Randomized Ensemble Tracking

Software for tracking by detection via classifier ensemble, where the ensemble weight vector is updated in a Bayesian manner. Described in:

Qinxun Bai, Zheng Wu, Stan Sclaroff, Margrit Betke and Camille Monnier. Randomized Ensemble Tracking, In Proc. of the IEEE International Conference on Computer Vision (ICCV), 2013

Saliency Detection: A Boolean Map Approach

Software for saliency detection, which can be used for both eye fixation prediction and salient object detection. Described in:

Jianming Zhang, and Stan Sclaroff. Saliency Detection: A Boolean Map Approach“, In Proc. of the IEEE Internetional Conference on Computer Vision (ICCV), 2013.

Hierarchical Tracker Software

Software for tracking by detection, where the trackers are maintained as a hierarchy. The implementation is provided for pedestrian tracking in crowded scenes. Described in:

Jianming Zhang, Liliana Lo Presti and Stan Sclaroff , “Online Multi-Person Tracking by Tracker Hierarchy“, Proc. Int. Conf. on Advanced Video and Signal Based Surveillance (AVSS), 2012.

Camera Canvas Software

Camera Canvas is assistive software for people with severe motion impairments.  Described in:

C. Kwan and M. Betke. “Camera Canvas: Image editing software for people with disabilities.” In Proc. 14th International Conference on Human-Computer Interaction (HCI International 2011), Orlando, Florida, July 2011.

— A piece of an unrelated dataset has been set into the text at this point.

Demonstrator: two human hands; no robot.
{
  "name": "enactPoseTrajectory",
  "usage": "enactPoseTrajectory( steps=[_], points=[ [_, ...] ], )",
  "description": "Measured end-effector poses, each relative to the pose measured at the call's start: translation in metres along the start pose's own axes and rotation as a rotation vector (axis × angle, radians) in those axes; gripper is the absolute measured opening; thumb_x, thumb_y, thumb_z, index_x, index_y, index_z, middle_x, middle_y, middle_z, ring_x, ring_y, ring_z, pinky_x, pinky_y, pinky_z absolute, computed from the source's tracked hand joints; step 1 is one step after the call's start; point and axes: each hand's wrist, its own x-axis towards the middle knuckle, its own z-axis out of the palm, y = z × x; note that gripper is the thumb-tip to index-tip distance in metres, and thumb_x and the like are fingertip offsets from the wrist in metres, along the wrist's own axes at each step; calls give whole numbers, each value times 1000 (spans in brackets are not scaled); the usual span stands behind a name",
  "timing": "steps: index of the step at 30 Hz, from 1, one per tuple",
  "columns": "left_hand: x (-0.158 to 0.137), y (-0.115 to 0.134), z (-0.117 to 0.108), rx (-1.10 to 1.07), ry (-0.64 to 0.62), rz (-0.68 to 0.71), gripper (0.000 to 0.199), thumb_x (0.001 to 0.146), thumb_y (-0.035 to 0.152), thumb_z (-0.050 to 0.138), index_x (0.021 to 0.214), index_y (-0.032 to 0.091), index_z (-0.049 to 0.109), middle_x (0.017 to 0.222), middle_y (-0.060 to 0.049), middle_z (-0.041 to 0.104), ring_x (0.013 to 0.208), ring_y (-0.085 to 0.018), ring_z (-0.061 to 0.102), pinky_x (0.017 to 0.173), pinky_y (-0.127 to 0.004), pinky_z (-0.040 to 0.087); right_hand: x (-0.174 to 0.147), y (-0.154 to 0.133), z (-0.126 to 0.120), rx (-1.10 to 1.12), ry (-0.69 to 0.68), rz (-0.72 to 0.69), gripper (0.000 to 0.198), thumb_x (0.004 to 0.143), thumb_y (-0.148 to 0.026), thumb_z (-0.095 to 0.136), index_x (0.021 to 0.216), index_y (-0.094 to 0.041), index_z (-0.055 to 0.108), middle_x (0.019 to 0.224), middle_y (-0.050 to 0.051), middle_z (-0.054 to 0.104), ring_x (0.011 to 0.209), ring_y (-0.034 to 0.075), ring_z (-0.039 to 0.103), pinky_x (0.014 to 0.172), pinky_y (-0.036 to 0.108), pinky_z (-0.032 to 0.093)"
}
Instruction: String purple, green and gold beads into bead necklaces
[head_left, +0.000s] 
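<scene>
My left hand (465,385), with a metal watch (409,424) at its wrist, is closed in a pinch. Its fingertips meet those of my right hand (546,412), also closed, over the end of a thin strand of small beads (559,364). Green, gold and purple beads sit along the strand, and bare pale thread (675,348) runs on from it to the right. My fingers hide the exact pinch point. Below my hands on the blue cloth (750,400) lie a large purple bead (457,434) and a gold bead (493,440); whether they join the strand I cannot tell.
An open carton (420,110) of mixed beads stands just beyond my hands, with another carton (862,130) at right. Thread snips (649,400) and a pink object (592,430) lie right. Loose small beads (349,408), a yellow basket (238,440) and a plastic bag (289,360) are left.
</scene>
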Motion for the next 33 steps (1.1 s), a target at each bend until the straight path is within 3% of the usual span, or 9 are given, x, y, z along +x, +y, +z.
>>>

Multiplicative Kernel-based Detector Families Software

Software for learning object detectors that can also estimate the value of a latent parameter (state). Described in:

Quan Yuan, Ashwin Thangali, Vitaly Ablavsky and Stan Sclaroff, Learning a Family of Detectors via Multiplicative Kernels, IEEE Transactions on Pattern Analysis and Machine Intelligence (PAMI), Vol. 33, No. 3, pp 514-530, 2011.

Hand Pose Estimation Software

Software for estimating the pose and shape of human hand in an input image.

Head Tracking

Software for estimating the 3D rigid motion (translation, rotation) of a person’s head from video.

Active Blobs

Software for region-based tracking of 2D deforming shapes in video.

 

Anonymous FTP-able Image Data

Layered Graphical Models dataset

This dataset contains videos used in testing tracking using the layers of graphical models framework, used for evaluation in:

Vitaly Ablavsky and Stan Sclaroff, Layered Graphical Models for Tracking Partially-Occluded Objects, IEEE Transactions on Pattern Analysis and Machine Intelligence (PAMI), Vol. 33(9):1758-1775, 2011.

Vehicle tracking sequences

This dataset contains videos used in testing tracking using the multiplicative kernel framework, used for evaluation in:

Quan Yuan, Ashwin Thangali, Vitaly Ablavsky and Stan Sclaroff, Learning a Family of Detectors via Multiplicative Kernels, IEEE Transactions on Pattern Analysis and Machine Intelligence (PAMI), Vol. 33, No. 3, pp 514-530, 2011.

Multi-face tracking test videos

This dataset contains videos used in testing tracking of multiple faces in video using the multiplicative kernel framework, used for evaluation in:

Quan Yuan, Ashwin Thangali, Vitaly Ablavsky and Stan Sclaroff, Learning a Family of Detectors via Multiplicative Kernels, IEEE Transactions on Pattern Analysis and Machine Intelligence (PAMI), Vol. 33, No. 3, pp 514-530, 2011.

Hand shape image data

These datasets contain hand shape images used in evaluation of algorithms described in:

Quan Yuan, Ashwin Thangali, Vitaly Ablavsky, and Stan Sclaroff, Multiplicative Kernels: Object Detection, Segmentation, and Pose EstimationProc. IEEE Conf. on Computer Vision and Pattern Recognition, (CVPR), June, 2008.

Dynamic background sequences

This dataset contains videos used in testing the dynamic background modeling system described in:

Jing Zhong and Stan Sclaroff, Segmenting Foreground Objects from a Dynamic Textured Background via a Robust Kalman Filter, Proc. International Conf. on Computer Vision (ICCV), 2003.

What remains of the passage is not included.